「両親のお説教」ナバホ体験記

ナバホ両親の家に戻ると、両親は外のピクニックテーブルに座って私のことを待っていた。

私が車から出ると、私は両親から痛いほどきつくハグをされた。「よく頑張ったな。おかえり」

私は両親にその日あった出来事を全て話した。それから何時間も、両親からくどくどとお説教をされた。
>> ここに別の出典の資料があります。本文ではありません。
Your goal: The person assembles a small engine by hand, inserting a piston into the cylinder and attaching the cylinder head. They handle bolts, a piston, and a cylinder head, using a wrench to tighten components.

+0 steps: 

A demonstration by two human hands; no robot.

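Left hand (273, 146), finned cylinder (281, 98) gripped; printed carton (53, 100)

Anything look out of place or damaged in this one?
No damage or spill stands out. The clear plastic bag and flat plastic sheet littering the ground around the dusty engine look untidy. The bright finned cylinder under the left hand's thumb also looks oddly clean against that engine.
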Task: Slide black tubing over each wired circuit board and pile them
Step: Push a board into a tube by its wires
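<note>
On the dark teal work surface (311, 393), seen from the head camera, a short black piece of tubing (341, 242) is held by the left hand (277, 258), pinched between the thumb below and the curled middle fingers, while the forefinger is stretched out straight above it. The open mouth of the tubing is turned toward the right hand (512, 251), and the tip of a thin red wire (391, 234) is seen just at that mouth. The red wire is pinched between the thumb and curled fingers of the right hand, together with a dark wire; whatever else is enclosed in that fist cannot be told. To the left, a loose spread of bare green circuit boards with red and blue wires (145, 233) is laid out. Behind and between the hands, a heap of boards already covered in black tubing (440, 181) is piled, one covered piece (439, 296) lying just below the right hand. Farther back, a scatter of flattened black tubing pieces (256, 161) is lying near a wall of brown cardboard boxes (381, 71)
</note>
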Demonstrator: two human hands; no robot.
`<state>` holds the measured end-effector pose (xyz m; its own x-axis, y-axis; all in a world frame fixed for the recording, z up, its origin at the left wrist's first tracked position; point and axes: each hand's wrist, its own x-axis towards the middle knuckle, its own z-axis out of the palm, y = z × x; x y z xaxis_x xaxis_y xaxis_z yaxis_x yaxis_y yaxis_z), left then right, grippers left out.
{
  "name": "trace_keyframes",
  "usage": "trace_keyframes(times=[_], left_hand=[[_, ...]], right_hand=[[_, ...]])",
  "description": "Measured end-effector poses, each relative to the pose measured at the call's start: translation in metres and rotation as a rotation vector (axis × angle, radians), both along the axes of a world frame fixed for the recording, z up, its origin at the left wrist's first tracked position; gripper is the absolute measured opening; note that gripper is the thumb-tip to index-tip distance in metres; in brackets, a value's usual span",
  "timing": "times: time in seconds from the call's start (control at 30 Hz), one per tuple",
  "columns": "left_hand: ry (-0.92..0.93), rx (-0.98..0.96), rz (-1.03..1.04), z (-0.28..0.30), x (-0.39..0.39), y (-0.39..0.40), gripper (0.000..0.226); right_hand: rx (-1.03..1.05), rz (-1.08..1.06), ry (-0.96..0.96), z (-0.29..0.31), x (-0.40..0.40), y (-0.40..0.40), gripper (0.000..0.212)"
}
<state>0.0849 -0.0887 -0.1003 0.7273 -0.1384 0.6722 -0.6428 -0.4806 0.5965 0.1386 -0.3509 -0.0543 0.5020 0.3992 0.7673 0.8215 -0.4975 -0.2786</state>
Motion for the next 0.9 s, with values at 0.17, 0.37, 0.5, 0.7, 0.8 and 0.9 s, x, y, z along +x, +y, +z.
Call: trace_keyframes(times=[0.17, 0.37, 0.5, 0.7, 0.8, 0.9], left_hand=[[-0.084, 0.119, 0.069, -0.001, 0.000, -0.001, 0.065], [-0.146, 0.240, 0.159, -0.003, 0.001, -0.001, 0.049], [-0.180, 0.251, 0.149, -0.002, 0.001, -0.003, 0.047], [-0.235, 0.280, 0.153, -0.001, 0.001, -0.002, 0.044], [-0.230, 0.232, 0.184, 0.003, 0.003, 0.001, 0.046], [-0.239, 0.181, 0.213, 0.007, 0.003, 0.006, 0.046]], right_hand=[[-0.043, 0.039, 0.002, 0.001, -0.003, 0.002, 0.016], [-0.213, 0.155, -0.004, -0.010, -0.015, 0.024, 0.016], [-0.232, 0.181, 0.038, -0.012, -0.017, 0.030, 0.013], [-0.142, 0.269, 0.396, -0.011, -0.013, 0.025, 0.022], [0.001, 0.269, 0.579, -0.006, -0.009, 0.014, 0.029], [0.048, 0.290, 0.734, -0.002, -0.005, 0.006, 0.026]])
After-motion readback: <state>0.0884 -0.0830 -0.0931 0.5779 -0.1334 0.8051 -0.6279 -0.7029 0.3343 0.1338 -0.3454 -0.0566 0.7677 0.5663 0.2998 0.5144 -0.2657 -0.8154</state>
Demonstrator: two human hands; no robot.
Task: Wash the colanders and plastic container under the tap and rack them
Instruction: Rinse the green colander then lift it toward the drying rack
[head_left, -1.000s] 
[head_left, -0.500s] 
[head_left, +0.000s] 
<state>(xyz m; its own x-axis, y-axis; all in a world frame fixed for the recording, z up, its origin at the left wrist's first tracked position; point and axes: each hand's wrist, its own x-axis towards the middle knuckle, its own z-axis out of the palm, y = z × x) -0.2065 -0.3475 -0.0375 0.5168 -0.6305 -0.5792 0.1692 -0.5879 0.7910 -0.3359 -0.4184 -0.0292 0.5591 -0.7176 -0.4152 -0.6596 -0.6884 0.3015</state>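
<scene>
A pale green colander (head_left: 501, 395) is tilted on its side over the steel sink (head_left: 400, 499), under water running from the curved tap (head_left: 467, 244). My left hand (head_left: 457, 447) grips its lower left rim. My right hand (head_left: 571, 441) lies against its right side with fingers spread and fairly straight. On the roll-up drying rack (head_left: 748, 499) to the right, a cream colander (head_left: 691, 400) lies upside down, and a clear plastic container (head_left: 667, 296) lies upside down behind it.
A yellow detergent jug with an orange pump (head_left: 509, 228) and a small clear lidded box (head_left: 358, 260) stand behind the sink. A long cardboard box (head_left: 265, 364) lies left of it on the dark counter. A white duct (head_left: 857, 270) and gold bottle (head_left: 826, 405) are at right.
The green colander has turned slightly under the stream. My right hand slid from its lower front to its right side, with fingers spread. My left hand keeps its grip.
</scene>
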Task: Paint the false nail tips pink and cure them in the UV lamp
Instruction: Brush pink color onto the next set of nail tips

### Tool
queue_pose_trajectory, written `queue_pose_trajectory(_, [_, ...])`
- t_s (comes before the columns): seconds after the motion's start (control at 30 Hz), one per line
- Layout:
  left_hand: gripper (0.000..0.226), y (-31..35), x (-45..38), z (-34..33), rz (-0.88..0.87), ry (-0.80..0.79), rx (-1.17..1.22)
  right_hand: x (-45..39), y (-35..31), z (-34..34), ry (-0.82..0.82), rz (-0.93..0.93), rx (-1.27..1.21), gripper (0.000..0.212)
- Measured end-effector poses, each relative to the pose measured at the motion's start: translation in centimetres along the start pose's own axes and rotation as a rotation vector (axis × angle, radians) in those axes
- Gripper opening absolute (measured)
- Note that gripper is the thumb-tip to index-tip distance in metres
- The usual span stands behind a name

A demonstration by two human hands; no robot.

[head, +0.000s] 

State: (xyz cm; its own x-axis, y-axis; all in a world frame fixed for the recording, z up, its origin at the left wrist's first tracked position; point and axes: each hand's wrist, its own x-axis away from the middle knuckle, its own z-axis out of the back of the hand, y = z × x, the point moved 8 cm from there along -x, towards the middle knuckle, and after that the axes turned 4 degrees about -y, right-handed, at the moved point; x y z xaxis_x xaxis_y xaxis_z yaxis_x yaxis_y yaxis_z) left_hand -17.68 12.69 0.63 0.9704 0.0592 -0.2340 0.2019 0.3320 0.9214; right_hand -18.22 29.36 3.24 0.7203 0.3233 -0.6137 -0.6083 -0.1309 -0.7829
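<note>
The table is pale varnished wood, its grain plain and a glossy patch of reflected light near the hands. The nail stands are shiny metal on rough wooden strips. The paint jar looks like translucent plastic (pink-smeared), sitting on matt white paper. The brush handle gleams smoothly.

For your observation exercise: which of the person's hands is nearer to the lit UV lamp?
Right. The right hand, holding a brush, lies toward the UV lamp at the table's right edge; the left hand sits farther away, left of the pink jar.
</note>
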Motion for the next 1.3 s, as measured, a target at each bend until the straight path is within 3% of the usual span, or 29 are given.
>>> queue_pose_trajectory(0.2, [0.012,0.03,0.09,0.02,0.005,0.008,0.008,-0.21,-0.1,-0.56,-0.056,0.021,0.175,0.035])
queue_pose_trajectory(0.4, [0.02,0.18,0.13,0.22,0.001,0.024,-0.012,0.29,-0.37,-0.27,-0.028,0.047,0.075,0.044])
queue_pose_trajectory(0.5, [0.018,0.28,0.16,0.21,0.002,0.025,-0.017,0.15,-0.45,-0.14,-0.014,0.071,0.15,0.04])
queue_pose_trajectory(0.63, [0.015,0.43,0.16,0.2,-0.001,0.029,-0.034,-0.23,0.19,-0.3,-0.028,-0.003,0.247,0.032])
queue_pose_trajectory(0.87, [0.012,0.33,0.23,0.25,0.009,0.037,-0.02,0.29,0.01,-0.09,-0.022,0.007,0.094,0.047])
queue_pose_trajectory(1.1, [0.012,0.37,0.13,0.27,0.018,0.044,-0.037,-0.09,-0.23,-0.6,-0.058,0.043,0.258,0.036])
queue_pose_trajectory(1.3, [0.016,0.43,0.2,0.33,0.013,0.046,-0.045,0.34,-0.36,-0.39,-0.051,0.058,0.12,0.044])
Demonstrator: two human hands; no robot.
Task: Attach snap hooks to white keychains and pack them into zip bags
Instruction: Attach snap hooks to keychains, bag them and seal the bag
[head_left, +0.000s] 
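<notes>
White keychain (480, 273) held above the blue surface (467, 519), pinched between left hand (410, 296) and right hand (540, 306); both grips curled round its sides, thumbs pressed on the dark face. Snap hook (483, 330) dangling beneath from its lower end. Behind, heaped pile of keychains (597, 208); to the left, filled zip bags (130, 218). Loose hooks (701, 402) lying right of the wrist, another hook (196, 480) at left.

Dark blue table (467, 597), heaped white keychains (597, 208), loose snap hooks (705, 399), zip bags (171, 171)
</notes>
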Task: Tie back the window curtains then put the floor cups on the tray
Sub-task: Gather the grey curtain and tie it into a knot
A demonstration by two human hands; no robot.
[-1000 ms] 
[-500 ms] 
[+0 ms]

やれ、君は不注意だったとか、人を信用しすぎるからこんな目に遭うんだとか何とか。 同じ事を何度も繰り返し言う両親に対して所々ムッとしながらも、両親が本気で私のことを心配してくれている愛情が痛いほどに伝わっていた。 私が十分に反省しているから、このへんで説教を終えて欲しいと私が頼むと、両親はやっとゲラゲラと笑ってくれた。 私もほっとして笑った。 こんな風に気持ちが軽くなって笑えたのは、3週間振りだった。

「さて……」とナバホ父が言った。「君はしばらくここを離れた方が良い。レンタカーを返却しに行ってくればどうだい?」

それは名案だと思った。私は今回、ロサンゼルスで車を借りてきていたのだが、もう中古車を購入したので返却しに行かなければならない。

 「それじゃ早い方がいいから、明朝にでも出発しなさい。 君はもう安全な場所にいるんだ。 何も心配せず、今日はゆっくり眠りなさい」

 その夜は、弟の二段ベッドの上段で眠る事になった。 弟はとても嬉しそうだった。

「俺さー、いびきがうるさいって人に言われたことがあるんだ。 だから、もしうるさかったら、蹴っ飛ばしてくれて良いからさー」 などと言っていた。

その夜は、弟を蹴っ飛ばしにベッドを降りる必要などなかった。 心身ともにヘトヘトに疲れていたので、ベッドに入った途端、深い眠りに落ちたからだ。